═════ Data section

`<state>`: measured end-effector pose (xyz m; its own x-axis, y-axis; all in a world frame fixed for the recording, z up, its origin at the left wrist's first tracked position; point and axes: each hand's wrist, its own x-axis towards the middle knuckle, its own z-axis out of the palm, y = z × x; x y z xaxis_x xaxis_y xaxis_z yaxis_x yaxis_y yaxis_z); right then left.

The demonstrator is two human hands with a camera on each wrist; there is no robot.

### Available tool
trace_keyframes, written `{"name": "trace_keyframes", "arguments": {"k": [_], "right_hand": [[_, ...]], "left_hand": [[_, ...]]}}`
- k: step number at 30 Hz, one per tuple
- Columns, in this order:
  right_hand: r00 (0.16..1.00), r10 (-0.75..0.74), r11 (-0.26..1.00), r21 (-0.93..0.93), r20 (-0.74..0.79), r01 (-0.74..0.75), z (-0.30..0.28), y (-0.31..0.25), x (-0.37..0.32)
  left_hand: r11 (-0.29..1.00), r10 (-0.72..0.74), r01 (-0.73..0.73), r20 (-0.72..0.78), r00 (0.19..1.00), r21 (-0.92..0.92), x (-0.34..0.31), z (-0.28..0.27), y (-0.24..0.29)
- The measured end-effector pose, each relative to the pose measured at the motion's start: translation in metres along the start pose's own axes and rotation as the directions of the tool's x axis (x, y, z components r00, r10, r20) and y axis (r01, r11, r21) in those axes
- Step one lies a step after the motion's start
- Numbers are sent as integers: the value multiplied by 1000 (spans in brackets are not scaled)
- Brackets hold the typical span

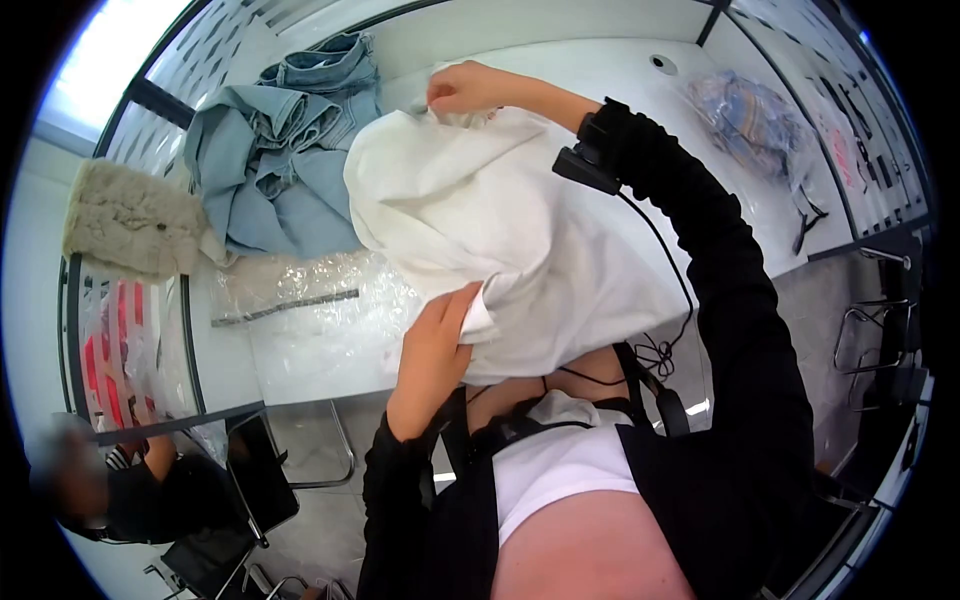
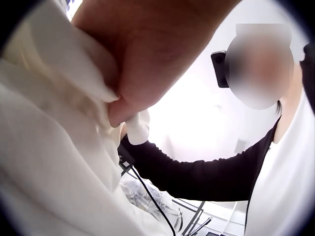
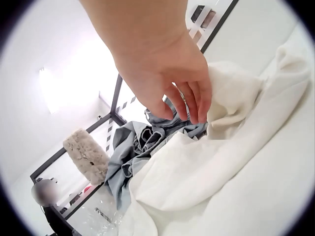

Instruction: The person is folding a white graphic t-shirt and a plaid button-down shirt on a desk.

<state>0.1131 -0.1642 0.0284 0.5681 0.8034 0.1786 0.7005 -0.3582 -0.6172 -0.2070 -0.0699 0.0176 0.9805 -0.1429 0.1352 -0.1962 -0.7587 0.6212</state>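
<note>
A large white cloth (image 1: 470, 200) lies in loose folds over the table and hangs toward the person's lap. At its near edge the left hand (image 1: 430, 350) pinches a fold between thumb and fingers; the left wrist view shows this hand (image 2: 142, 54) close up against the white fabric (image 2: 44, 147). The right hand (image 1: 470, 88) is at the far edge of the cloth. In the right wrist view the right hand (image 3: 167, 73) has bent, slightly spread fingers beside the white fabric (image 3: 192, 167), with no cloth visible between thumb and fingers.
Blue jeans (image 1: 270, 170) lie left of the cloth, beside a beige fluffy item (image 1: 135, 220). Clear plastic packaging (image 1: 290, 290) is on the table's near left. A bagged item (image 1: 745, 115) lies at the right. Black cable (image 1: 665, 240) hangs from the right wrist. Another person (image 1: 150, 490) sits lower left.
</note>
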Motion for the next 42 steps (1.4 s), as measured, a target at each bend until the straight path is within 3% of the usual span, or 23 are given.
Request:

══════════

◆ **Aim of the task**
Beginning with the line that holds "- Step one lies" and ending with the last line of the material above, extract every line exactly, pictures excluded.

◆ **Response to this exercise**
- Step one lies a step after the motion's start
- Numbers are sent as integers: the value multiplied by 1000 (spans in brackets are not scaled)
- Brackets hold the typical span


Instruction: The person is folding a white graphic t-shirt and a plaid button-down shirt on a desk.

<state>0.1131 -0.1642 0.0284 0.5681 0.8034 0.1786 0.7005 -0.3582 -0.6172 -0.2070 -0.0699 0.0176 0.9805 -0.1429 0.1352 -0.1962 -0.7587 0.6212</state>
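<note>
A large white cloth (image 1: 470, 200) lies in loose folds over the table and hangs toward the person's lap. At its near edge the left hand (image 1: 430, 350) pinches a fold between thumb and fingers; the left wrist view shows this hand (image 2: 142, 54) close up against the white fabric (image 2: 44, 147). The right hand (image 1: 470, 88) is at the far edge of the cloth. In the right wrist view the right hand (image 3: 167, 73) has bent, slightly spread fingers beside the white fabric (image 3: 192, 167), with no cloth visible between thumb and fingers.
Blue jeans (image 1: 270, 170) lie left of the cloth, beside a beige fluffy item (image 1: 135, 220). Clear plastic packaging (image 1: 290, 290) is on the table's near left. A bagged item (image 1: 745, 115) lies at the right. Black cable (image 1: 665, 240) hangs from the right wrist. Another person (image 1: 150, 490) sits lower left.
</note>
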Motion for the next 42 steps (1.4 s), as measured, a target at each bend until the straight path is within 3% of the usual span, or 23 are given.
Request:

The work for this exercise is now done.